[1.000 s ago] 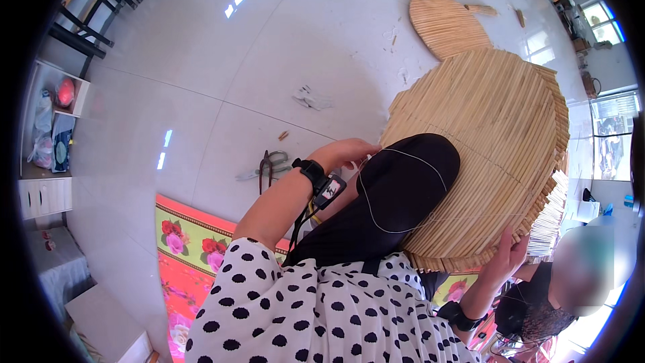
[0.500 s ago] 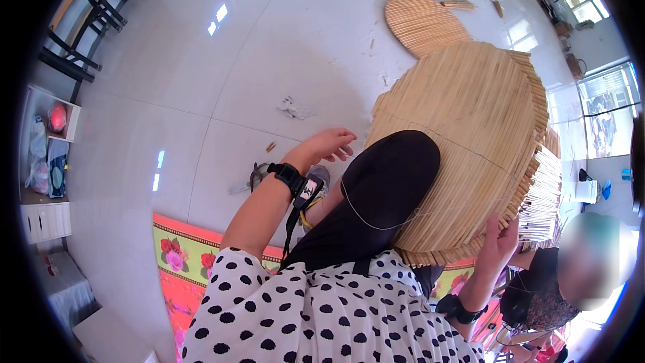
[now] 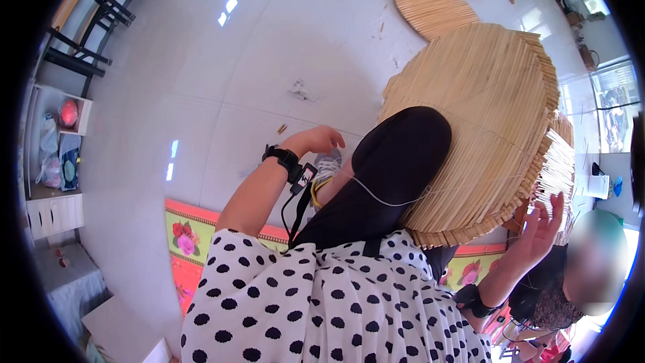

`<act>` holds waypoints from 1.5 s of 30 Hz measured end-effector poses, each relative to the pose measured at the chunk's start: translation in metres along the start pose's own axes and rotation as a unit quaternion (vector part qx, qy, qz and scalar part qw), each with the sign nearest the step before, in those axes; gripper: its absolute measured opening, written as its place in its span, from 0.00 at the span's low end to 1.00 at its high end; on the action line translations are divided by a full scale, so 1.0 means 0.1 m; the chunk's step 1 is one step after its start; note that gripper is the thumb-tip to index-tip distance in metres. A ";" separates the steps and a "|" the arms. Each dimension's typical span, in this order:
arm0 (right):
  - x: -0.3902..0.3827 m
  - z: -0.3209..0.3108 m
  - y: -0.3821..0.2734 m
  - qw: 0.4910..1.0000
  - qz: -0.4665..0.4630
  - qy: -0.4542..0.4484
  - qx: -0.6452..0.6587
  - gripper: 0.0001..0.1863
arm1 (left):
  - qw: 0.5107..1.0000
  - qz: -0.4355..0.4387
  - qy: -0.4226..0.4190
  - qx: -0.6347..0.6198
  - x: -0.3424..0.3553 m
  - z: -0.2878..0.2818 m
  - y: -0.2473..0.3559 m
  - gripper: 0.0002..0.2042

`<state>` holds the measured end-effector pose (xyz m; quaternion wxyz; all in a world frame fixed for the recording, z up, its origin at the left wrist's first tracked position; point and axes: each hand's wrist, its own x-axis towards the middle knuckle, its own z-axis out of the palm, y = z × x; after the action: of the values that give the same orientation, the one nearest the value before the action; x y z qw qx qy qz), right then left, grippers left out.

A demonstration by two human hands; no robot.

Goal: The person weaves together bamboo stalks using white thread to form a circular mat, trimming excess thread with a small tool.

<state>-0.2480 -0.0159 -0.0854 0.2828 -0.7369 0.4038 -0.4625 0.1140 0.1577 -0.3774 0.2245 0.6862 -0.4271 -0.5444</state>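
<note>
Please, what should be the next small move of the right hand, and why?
Perhaps the right hand should steady the disc by its near edge: this hand looks open and off the disc, while thread runs loosely from the disc across the knee.

Mid-frame, a knee (image 3: pixel 410 151) hides part of the stick panel (image 3: pixel 480 97); lower right, a co-worker's head (image 3: pixel 596 262) is blurred; the bottom edge crops the dotted shirt (image 3: pixel 336 302).

round panel (image 3: pixel 477 114) | parallel tan stalks (image 3: pixel 463 74), jagged rim (image 3: pixel 463 235) | broad face showing, beside leg (image 3: pixel 410 148) | pale cord (image 3: pixel 393 204) curving across leg
</note>
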 end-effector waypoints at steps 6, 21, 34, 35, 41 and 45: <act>0.03 -0.01 -0.01 0.999 -0.031 0.004 -0.018 0.24 | 0.993 0.004 -0.060 0.105 -0.10 0.45 -0.23 0.34; 0.02 0.07 -0.14 0.997 -0.063 0.050 0.013 0.23 | 0.907 -0.014 0.156 -0.391 -0.05 0.08 -0.21 0.09; -0.12 0.76 -0.70 0.938 -0.017 -0.342 0.060 0.16 | 0.901 0.260 0.145 -0.316 -1.45 -0.36 2.42 0.09; -0.13 0.82 -0.68 0.939 -0.016 -0.338 0.060 0.16 | 0.902 0.280 0.136 -0.298 -1.46 -0.29 2.53 0.09; -0.18 0.78 -0.65 0.946 0.001 -0.313 0.084 0.03 | 0.912 0.332 0.120 -0.211 -1.38 -0.11 2.82 0.06; -0.03 0.52 -0.61 0.952 -0.144 -0.266 -0.051 0.02 | 0.902 0.295 0.312 0.046 -1.48 -0.32 2.75 0.08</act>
<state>-0.1808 0.0207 -0.0604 0.2723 -0.8972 0.2262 -0.2641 0.0439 0.1286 -0.0726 0.4650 0.6729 -0.5428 -0.1904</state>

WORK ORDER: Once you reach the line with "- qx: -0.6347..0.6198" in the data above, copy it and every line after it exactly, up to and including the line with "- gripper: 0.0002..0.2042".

OUTPUT OF THE EXERCISE:
  - qx: -0.6347..0.6198
  - x: -0.3424..0.3553 m
  - z: -0.2878..0.2818 m
  - y: -0.2473..0.3559 m
  - gripper: 0.0002..0.2042

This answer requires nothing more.